Whistle through gritted teeth

by Menatiera, rebelmeg



Series: Bingo Fills [27]
Category: Black Widow (Comics), Captain America - All Media Types, Marvel Cinematic Universe, The Avengers (Marvel) - All Media Types, Winter Soldier (Comics)
Genre: Bucky Barnes Recovering, F/M, Family Reunion, Hurt/Comfort, Up to your interpretation, bucky reunited with rebecca, comics and movies mashup, good sibling relationship, hand holding, is it the 70s? 80s? 90s? who knows?, natalia romanov is helpful, rebecca barnes proctor is amazing and you can't convince me otherwise, secret signs, they are loving and supporting each other through shit, vague handwaving of timelines
Language: English
Status: Completed
Published: 2019-12-30
Updated: 2019-12-30
Packaged: 2021-02-27 06:22:05
Rating: Teen And Up Audiences
Warnings: No Archive Warnings Apply
Chapters: 1
Words: 2,800
Publisher: archiveofourown.org
Story URL: https://archiveofourown.org/works/22032487
Author URL: https://archiveofourown.org/users/Menatiera/pseuds/Menatiera, https://archiveofourown.org/users/rebelmeg/pseuds/rebelmeg
Summary: The Asset and the Black Widow have escaped the Red Room together.Now, James tries to gather the remnants of his history and humanity.  The next step of his journey, with Natalia at his side: coming face-to-face with the sister he'd forgotten he had, Rebecca Barnes.
Relationships: James "Bucky" Barnes/Natasha Romanov
Series: Bingo Fills [27]
Series URL: https://archiveofourown.org/series/1204474
Comments: 5
Kudos: 47
Collections: Bucky Barnes Bingo 2019





	Whistle through gritted teeth

**Author's Note:**

> This is a collaboration of Rebelmeg and Menatiera, and I loved writing with you, megmeg, I hope we'll do this again soon!
> 
> This is also a Bucky Barnes Bingo fill for both of us:  
> rebelmeg - U2 - Hand Holding  
> Menatiera - C5 - Rebecca Barnes

Natasha squeezed the hand in hers as she stood on the sidewalk looking up at the Brooklyn apartment. 

It hadn’t taken them too long to find it.
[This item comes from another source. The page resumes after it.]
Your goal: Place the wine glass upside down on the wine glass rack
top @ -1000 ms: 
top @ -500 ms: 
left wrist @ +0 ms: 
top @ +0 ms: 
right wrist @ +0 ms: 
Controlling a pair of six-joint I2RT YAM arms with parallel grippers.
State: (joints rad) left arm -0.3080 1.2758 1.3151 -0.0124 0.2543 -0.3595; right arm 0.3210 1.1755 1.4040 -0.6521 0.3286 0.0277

Rebecca Barnes only lived a block away from the home she and Bucky Barnes had grown up in with their mother and father.

Of course, the man standing next to her, holding her hand hard enough to hurt, wasn’t much of Bucky Barnes anymore. 

“I’m scared.” Yasha whispered in Russian, only just audible over the sounds of the city around them.

“I am too.” She murmured back, giving his clenched hand a squeeze she hoped he could feel, his knuckles were so white. She wanted to give him time, time to process and become more used to this idea they had been working towards. It had only taken them a week or so to find the apartment that Bucky’s little sister lived in, but it had been two years of waiting in the meantime.

Natasha wasn’t sure that another few minutes on the sidewalk would help, so she gave Yasha a gentle tug and took a step forward.

She could feel him shaking as he followed her.

  
  


****

James wasn’t sure what made him wait so long - but then again, he wasn’t sure what made him finally deciding to take this step either. It was… well, not fine, but the way his life had become since they escaped from the Red Room.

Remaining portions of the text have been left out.